Module 4: Designing Lean Dashboards and Performance Visualization
- Choose between digital wallboards and physical Andon boards based on workforce mobility and union agreements.
- Define escalation protocols when a metric breaches red-zone thresholds, including who is notified and within what timeframe.
- Design color-coded performance indicators that comply with accessibility standards for colorblind operators.
- Limit the number of KPIs displayed on a single dashboard to avoid cognitive overload during shift handovers.
- Include trend lines for OEE over the past 30 days while suppressing daily noise through moving averages.
- Align dashboard ownership with line supervisor responsibilities to ensure accountability for displayed metrics.
Module 5: Sustaining Metrics Through Standard Work and Audits
- Embed metric verification steps into daily tiered operational meetings to ensure data accuracy.
- Assign responsibility for updating standardized work documents when process changes affect metric definitions.
- Conduct layered process audits that include checks for correct data recording practices at each workstation.
- Rotate audit responsibilities across shift leads to prevent normalization of deviance in metric reporting.
- Revise standard work instructions when automation reduces manual data entry points.
- Track audit completion rates and finding closure times as leading indicators of system reliability.
Module 6: Root Cause Analysis and Continuous Improvement Cycles
- Select between 5 Whys and fishbone diagrams based on problem complexity and team experience level.
- Link recurring metric deviations—e.g., repeated downtime spikes—to specific kaizen events with defined scope.
- Validate countermeasures by measuring pre- and post-intervention performance over statistically significant cycles.
- Use Pareto analysis to prioritize which process bottlenecks to address when multiple metrics are out of range.
- Document root cause findings in a centralized system to prevent redundant investigations across similar lines.

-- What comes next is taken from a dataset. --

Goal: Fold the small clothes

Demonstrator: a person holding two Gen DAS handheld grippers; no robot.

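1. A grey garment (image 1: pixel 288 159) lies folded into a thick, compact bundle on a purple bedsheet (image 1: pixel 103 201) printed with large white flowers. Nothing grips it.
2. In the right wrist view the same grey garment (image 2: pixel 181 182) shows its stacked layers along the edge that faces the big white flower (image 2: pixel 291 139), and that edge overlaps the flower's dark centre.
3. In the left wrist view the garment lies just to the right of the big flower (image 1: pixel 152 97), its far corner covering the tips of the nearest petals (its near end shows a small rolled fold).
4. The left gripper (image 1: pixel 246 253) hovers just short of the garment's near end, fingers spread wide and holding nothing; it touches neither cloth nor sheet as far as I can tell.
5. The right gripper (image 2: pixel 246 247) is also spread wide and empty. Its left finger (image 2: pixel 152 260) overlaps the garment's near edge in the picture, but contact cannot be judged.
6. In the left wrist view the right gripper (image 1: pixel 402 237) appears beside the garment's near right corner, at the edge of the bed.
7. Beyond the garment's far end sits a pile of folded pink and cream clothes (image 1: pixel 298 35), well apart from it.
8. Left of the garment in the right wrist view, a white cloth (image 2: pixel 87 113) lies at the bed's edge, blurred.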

- Adjust control limits on control charts after process improvements to reflect new performance baselines.
Module 7: Scaling Lean Metrics Across Multi-Site Operations
- Standardize metric definitions across facilities while allowing site-specific adjustments for equipment variance.

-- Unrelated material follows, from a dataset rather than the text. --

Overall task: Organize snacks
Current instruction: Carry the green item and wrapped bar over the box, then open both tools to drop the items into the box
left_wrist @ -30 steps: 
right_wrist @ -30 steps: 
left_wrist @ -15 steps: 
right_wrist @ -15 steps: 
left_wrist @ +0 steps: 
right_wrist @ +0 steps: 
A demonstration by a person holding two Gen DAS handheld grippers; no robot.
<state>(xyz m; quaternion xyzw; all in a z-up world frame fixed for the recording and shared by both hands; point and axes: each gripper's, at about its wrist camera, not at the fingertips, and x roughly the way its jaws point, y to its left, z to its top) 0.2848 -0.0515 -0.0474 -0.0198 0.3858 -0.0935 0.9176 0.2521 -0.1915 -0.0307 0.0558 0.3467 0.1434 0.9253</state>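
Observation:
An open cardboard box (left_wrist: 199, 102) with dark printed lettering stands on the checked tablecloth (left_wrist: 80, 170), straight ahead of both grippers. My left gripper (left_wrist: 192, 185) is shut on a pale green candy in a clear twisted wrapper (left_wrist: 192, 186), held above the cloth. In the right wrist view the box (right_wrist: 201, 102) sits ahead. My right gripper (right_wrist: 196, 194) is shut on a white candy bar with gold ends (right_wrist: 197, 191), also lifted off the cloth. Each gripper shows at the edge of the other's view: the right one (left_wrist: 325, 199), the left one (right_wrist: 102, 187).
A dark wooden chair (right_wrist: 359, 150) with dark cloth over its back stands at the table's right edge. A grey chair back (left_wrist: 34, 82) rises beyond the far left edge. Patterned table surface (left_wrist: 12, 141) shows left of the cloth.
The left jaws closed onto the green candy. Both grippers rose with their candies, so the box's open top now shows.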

- Implement a centralized data warehouse that normalizes OEE calculations despite differing shift structures.
- Address resistance from site managers who perceive corporate metrics as misaligned with local constraints.

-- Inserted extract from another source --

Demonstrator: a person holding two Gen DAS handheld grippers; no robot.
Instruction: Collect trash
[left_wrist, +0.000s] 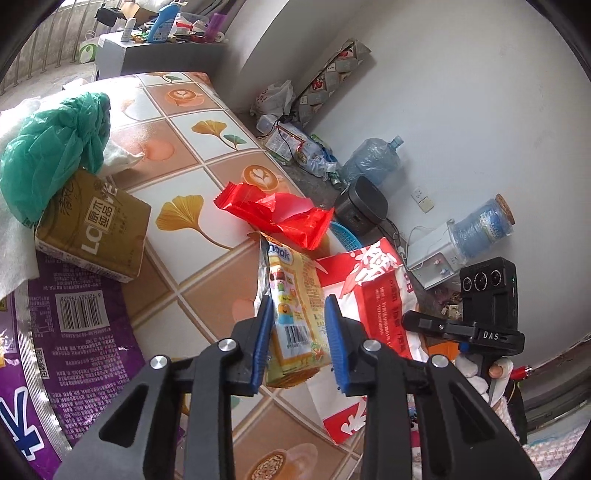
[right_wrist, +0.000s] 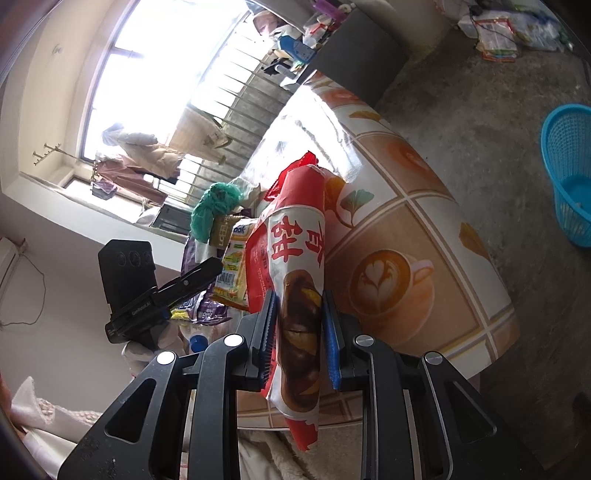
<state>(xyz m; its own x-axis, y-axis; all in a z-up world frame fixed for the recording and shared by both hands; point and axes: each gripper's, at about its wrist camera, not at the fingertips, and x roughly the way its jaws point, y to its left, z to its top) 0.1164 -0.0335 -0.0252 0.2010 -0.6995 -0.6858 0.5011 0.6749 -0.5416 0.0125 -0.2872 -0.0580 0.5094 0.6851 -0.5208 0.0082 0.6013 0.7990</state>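
left gripper (left_wrist: 299, 317): clamped on yellow snack packet (left_wrist: 295, 295) | right gripper (right_wrist: 299, 314): clamped on red-white bag (right_wrist: 291, 258)

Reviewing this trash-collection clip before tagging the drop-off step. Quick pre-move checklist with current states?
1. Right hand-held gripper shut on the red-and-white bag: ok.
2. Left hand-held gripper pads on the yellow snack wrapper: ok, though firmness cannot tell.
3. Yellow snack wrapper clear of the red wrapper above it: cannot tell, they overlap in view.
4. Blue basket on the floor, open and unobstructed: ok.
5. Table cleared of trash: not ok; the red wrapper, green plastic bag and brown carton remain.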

- Roll out pilot dashboards at one facility before enterprise deployment to test data integration logic.
- Train regional Lean champions to audit metric consistency during cross-site benchmarking visits.
- Balance global benchmarking with local autonomy by setting performance bands instead of rigid targets.
Module 8: Governance, Compliance, and Ethical Use of Performance Data
- Define access controls for performance data to prevent frontline workers from viewing peer comparison dashboards.
- Establish review cycles for metric relevance to avoid tracking obsolete KPIs after process redesigns.
- Address manipulation risks—e.g., pre-staging materials before shift changes—through behavioral audits.
- Ensure labor agreement compliance when using individual operator efficiency metrics in performance reviews.
- Document data retention policies for shop floor metrics in alignment with regional privacy regulations.
- Conduct quarterly governance reviews to retire underperforming metrics and introduce leading indicators.